“…And then I feel the sun itself as it blazes over the hills,
like a million flowers on fire–clearly I’m not needed,
yet I feel myself turning into something of inexplicable value.”

from The Buddah’s Last Instruction
by Mary Oliver

Once a globetrotting corporate marketing executive, Marcia Breece now lives in a tiny, quiet cottage on Hood Canal, near Port Gamble, Washington where she enjoys the tranquility and solitude she needs to design, and write. Nearby Hood Canal beach provides daily photo opportunities, whether it’s the foggy beach at sunrise, bald eagles drifting on the wind, or moon snails excavating the sand at low tide. “My wanderlust has pasted. This is what I need, now.”
Marcia designs web sites and marketing materials for independently published authors through her business, Book Marketing Service. Experience promoting her own book guided her to offering her skills to this niche market. “It’s a typical grass roots story,” says Marcia. “An author friend asked me to design his web site, and media kit, then his friend did the same. soon I had a group of author clients that needed help with marketing. I’m convinced that if you stay open, what you love to do will find its way to you. I truly have a Cottage Industry.”
Marcia’s passion for photography started at the age of five when she first held her granddad’s “Kodak.” His collection of black and white images from the old west still kindle her creativity. One of those images inspired the novel she’s working on. “I went kicking and screaming into digital photography in 2005,” she says, “but now I love digital media.”

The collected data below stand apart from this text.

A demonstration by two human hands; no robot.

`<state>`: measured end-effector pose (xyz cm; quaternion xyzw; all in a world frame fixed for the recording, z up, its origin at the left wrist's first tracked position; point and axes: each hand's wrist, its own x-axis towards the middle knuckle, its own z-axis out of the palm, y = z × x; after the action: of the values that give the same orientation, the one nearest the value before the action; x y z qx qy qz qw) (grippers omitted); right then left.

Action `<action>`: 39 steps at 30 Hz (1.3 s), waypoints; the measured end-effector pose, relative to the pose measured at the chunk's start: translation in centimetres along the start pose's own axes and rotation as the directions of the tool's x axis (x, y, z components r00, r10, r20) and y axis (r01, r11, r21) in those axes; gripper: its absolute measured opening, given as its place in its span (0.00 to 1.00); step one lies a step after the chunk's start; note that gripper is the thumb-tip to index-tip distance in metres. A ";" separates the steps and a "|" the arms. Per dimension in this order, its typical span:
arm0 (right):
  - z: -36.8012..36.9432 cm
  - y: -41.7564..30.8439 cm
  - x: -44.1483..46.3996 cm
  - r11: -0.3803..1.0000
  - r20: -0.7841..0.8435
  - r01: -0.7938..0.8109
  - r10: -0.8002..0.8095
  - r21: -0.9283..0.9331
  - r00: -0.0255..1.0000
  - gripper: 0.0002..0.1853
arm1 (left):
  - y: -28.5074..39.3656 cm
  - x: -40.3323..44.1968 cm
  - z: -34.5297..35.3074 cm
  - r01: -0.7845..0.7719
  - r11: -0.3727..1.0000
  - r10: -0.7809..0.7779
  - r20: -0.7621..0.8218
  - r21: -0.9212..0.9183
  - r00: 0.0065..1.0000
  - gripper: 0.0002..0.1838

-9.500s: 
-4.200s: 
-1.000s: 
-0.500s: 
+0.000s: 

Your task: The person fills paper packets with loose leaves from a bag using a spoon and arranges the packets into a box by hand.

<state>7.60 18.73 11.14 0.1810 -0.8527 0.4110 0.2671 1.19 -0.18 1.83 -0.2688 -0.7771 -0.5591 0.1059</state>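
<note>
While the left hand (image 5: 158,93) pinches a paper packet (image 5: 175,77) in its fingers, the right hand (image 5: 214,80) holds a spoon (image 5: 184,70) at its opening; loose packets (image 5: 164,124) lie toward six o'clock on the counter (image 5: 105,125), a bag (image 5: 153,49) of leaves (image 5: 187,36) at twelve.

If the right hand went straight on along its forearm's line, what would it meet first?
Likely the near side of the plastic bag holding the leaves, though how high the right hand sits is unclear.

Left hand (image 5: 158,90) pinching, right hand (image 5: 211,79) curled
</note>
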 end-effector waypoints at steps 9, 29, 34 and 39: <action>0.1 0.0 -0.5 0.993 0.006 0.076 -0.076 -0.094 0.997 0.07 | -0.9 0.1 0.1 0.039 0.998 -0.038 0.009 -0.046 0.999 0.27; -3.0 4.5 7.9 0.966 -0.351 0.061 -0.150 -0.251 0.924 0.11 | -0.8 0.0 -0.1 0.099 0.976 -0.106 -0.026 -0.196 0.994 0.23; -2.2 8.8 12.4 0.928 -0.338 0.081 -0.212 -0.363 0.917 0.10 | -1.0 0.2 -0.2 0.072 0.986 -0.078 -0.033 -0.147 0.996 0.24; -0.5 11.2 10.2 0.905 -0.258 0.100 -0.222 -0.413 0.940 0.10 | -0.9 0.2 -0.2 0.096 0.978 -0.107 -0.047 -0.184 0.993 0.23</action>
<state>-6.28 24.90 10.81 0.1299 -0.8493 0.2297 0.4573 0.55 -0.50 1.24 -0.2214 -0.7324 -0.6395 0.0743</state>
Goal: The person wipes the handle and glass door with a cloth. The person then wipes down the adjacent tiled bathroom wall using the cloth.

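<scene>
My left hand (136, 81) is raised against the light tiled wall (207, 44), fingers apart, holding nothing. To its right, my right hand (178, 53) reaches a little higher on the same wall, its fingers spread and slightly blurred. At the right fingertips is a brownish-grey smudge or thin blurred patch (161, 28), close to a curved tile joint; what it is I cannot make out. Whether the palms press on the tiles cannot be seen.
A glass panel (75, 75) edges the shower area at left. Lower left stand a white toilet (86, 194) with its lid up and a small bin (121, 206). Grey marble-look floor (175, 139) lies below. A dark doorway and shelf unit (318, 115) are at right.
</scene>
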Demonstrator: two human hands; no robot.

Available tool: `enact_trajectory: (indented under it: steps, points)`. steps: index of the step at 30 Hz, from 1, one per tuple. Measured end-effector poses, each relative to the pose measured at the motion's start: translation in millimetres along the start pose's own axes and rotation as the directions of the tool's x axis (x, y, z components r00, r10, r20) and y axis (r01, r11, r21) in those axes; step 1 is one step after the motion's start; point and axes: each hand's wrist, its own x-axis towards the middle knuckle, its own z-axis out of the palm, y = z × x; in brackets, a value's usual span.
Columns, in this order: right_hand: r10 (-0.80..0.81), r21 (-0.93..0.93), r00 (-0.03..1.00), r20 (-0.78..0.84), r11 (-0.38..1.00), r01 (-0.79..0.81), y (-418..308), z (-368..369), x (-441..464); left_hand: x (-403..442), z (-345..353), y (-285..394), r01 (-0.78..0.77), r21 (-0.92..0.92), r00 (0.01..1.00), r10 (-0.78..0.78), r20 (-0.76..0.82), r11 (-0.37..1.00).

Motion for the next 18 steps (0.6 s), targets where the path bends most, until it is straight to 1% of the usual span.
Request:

Writing became her outlet in the late 1970s when she began journaling. In the 1990s she wrote articles for technical magazines but longed to write what was in her heart. Meanwhile, she realized she couldn’t breath deep enough and still show up at the office. A line from Mary Oliver’s Poem said it all, “…are you breathing just a little and calling it a life?” (Have You Ever Tried to Enter the Long Black Branches?) In 2005 she left the corporate world to buy a llama ranch, where she ran a Bed and Breakfast for 5 years. Although her first book Finding This Place, a memoir, was published by Book Publishers Network in 2009, she found that farm chores and inn keeping left little time for writing. In 2011, she sold the farm, and moved to the cottage where she treasures the freedom to live an authentic life.
Through Grandma’s Glasses, expected to release in 2012.